To tyle jeśli chodzi o opis ostatnich dni starego roku, teraz czas na zupełnie nowe rzeczy. Styczeń będzie dla mnie bardzo busy, każdy weekend mam czymś wypełniony. Zapowiada się mnóstwo fanu, jeszcze nowszych doświadczeń i spotkań z super ludźmi. Jednym z moich noworocznych postanowień jest zdawanie tu relacji ze wszystkiego co się dzieje. Chcę móc za parę miesięcy, a potem też lat móc otworzyć bloga i przypomnieć sobie, co tu się wydarzyło. Bo: What happens in America, stays in this blog :)

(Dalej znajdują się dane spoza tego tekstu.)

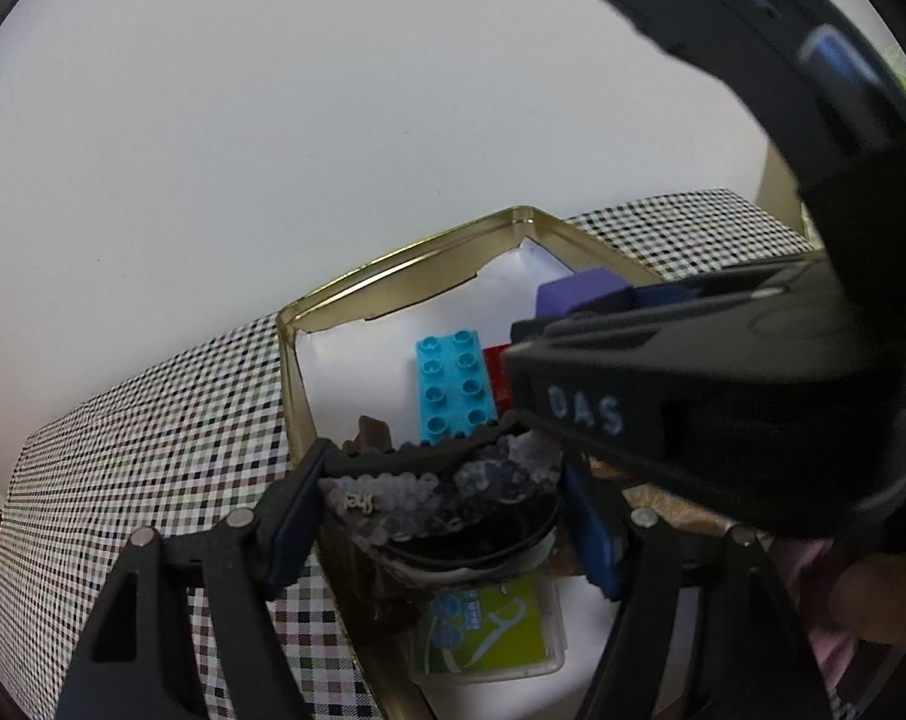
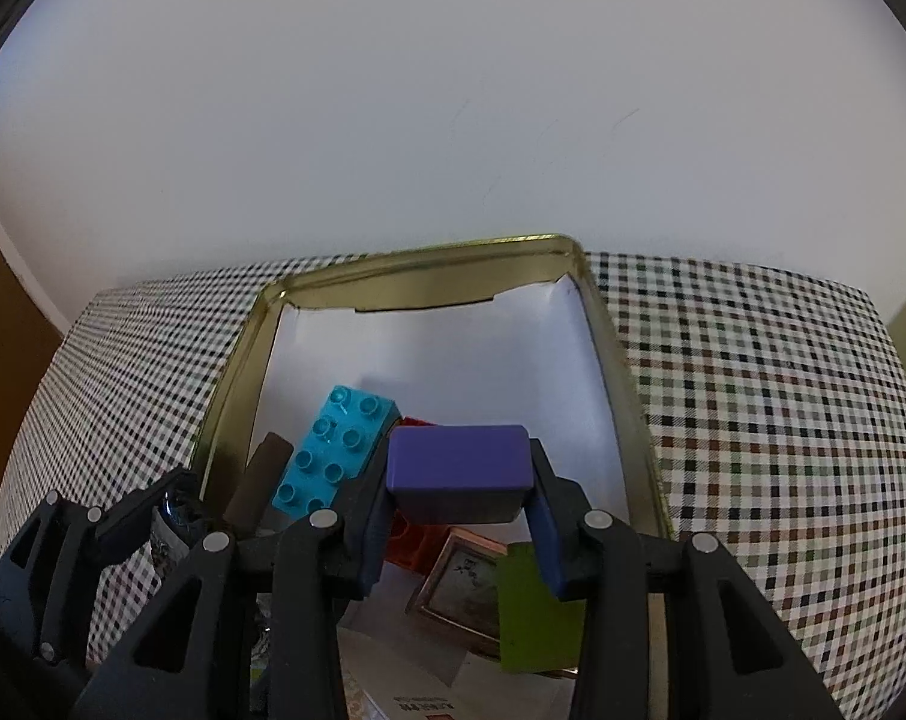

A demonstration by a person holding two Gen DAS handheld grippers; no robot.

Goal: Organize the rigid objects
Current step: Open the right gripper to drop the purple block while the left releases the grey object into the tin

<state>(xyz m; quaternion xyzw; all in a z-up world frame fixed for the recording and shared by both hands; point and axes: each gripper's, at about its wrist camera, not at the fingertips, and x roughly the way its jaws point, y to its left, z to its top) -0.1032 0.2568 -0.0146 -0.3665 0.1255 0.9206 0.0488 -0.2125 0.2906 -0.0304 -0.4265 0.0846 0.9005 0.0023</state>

Trzymajcie się ciepłe w te zimowe dni, ja idę teraz zapytać Laurie czy jej nie pomóc z kolacją, a potem czas się wyspać, bo jutro powrót do szkoły.

3 komentarze:

  1. Fajny blog :)
    Dobra była ta czekolada-pomarańcza? Chciałabym coś takiego jeść??
    Twój język się poprawił? Wiem, że sporo wymieńców piszących blogi w ojczystym języku ma mały problem z angielskim.
    Co jeszcze dostałaś?? :D
    Jak oceniasz te święta?
    Paczka z prezentami dla hostów dotarła? :D
    BTW Amerykanie mają bardzo ciekawe muzea, sama chciałabym zobaczyć niektóre z eksponatów.

    OdpowiedzUsuń
  2. czekolada pomarańczowa dotarła na moją listę top-słodyczy :)
    ciężko mi ocenić mój ang, na pewno jest mi łatwiej się komunikować, hości parę razy wspomnieli, że jest lepszy. paczki jak nie było, tak i nie ma. może na Wielkanoc dojdzie :)
    podobno najlepsze muzea ma Washignton, Dc

    OdpowiedzUsuń
  3. Zgadzam sie z Twoim komentarzem u mnie na blogu - zycie jest krotkie, przezywamy przygody mimo trudnosci, jest DOPE! :)
    Jakiez to stereotypowo amerykanskie jesc pizze na swieta, haha, ale uwazam, ze przeciez warto wiedziec, jak jest naprawde! I piekne ciastka.